Antonio (Luis Brandoni) y Nora (Betiana Blum) han subido un poco más en la escala social. Él ahora no sólo tiene conexiones con las oscuras fuerzas de la ley sino también con diputados, ministros, senadores y jueces. Puso un matadero clandestino a nombre de su hermano Jorge (Roberto Carnaghi, en reemplazo del recordado Julio De Grazia), en el que también trabajan Emilia (Lidia Catalano) y su hijo el Rulo (Facundo Espinosa, en reemplazo de Darío Grandinetti). La esposa de Jorge, Susana (Mónica Villa) está embarazada, más por necesidad argumental que otra cosa, por puro paralelismo. Si en la primera abundantes líos giraban en torno a un velatorio, aquí habrá un pequeño revuelo en torno a un parto. Elvira (China Zorrilla) es la gran ausente. Sus líneas fueron a parar al personaje de su hija, Matilde (Andrea Tenuta). Y las líneas de Matilde ahora las tiene una hija que le nació de la nada, Marita (Dolores Fernández). Porque Langsner no sólo no reelaboró mucho sino que ante la negativa de la Zorrilla a participar del proyecto, se limitó a correr las líneas de ésta a la Tenuta y las de la Tenuta a una hija. Y así la correlación entre una y otra película no cierra para nada. En la uno, Rulo y la Tenuta tenían la misma edad, en ésta Rulo y la hija de la Tenuta tienen la misma edad. Y la distancia entre una y otra película la ponen los hijos de la Villa. El mayor que era un bebé en la uno, ahora tiene entre 8 y 12 años (se lo ve brevemente en el auto en la ida al matadero). De donde se concluye que el tiempo fue cruel y rápido para la Tenuta, quien pasó de adolescente a tener una hija adolescente en menos de 10 años mientras que el Rulo no envejeció sino que rejuveneció.

La excusa argumental para juntarlos es una fiesta de aniversario de Nora y Antonio, ella no quiere que estén presentes porque son muy ordinarios y desentonarán con sus nuevos y encumbrados amigos, lo que provocará gritos y reyertas. Cada situación terminará torpemente y volverá a empezar en los mismos términos.
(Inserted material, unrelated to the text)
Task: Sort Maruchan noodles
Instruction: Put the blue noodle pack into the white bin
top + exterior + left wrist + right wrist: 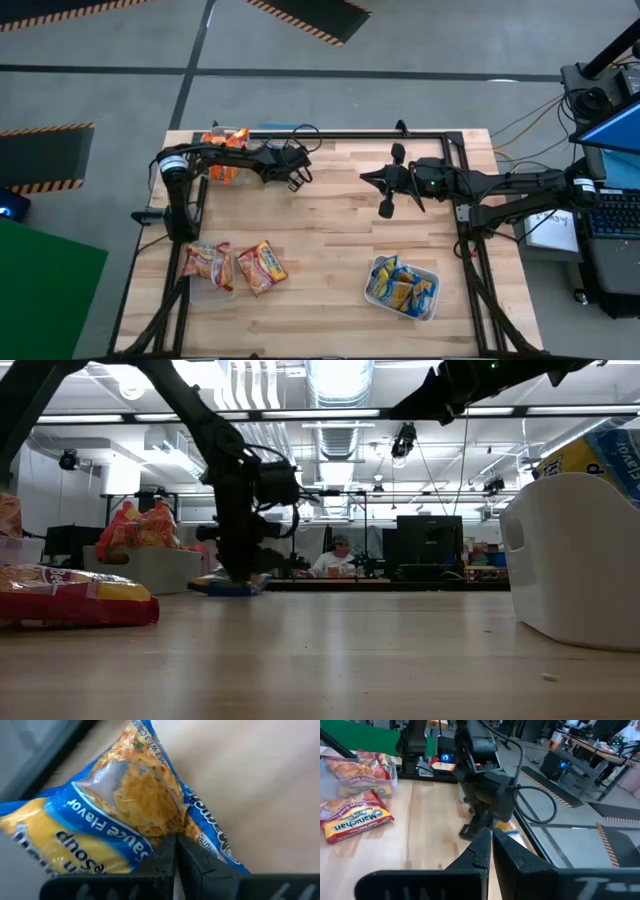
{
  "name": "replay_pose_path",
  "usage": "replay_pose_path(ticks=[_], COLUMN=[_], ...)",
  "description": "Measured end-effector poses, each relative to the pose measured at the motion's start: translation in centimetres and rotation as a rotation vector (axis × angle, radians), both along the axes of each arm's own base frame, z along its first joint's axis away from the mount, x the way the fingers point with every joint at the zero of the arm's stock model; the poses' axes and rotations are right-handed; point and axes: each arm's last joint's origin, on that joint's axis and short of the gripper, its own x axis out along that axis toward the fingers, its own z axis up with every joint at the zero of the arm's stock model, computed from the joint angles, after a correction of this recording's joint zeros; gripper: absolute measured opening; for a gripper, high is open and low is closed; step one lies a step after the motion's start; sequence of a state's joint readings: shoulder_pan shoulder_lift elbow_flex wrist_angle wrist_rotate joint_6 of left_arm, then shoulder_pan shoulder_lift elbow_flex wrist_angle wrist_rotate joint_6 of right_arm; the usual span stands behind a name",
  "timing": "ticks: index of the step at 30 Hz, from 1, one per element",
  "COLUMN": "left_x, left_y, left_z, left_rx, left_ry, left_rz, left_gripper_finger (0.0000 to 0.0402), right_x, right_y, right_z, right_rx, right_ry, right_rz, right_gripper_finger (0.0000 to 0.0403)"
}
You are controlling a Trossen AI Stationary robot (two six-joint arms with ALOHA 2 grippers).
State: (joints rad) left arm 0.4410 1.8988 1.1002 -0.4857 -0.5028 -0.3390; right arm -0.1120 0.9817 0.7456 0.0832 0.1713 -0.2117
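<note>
I have the counter (330,250) with tubs per colour: blue tub (430,298) at 5 o'clock. Left tool (175,851), at 11 o'clock, is clamped together on a blue Maruchan packet (125,805), pinching its edge. Right tool (491,837), at 1 o'clock, fingers together, waits empty.

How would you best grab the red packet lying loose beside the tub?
Probably from straight above, pinching the red packet by the edge away from the tub: it lies flat on the table, with that side free. The left gripper, far back, is shut on a blue packet.
</note>
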Motion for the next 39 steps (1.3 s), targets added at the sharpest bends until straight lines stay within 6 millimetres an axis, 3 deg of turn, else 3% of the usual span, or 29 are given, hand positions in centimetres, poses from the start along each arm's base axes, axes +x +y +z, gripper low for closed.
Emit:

Las reiteraciones son hartantes y la falta de progresión termina por aburrir. El humor, las pocas veces que es efectivo, se asemeja al de una película de Sofovich (Gerardo, porque Hugo era más habilidoso y obtenía algunos logros remarcables). La dirección de arte, de tan recargada, termina por no decir nada. La dirección de Gabriel Condrón es inexistente, parece como que los actores se hubieran reunido por su cuenta a repetir los personajes que alguna vez les dieron fama, por ejemplo, la escena en la que unos muchachos acosan en la calle a los Tenuta y a la Fernández es vergonzosamente mala. Y el acordeoncito de la banda sonora que está presente en cada segundo de la película es insufrible por pesado y monocorde.

Pocas películas en el cine argentino son tan queridas, celebradas y recordadas como Esperando la carroza (ahora uno). Una estatura mítica que se ganó por el video y las repeticiones por televisión, porque cuando se estrenó en cine no fue un éxito de público ni de crítica. El público saluda a la Zorrilla (doy fe, fui testigo) no con un hola sino con un “Yo hago fideos, ella hace fideos”, porque se saben de memoria diálogos enteros y recuerdan secuencias completas. Y no está nada mal que así sea porque cada hallazgo cómico era una epifanía que nos mostraba todas las lacras que cargamos. (Gracias, Doria.)

Es una pena que se haya mancillado ese mito con una secuela tan pero tan mala. (¡Y encima amenazan con la tres!)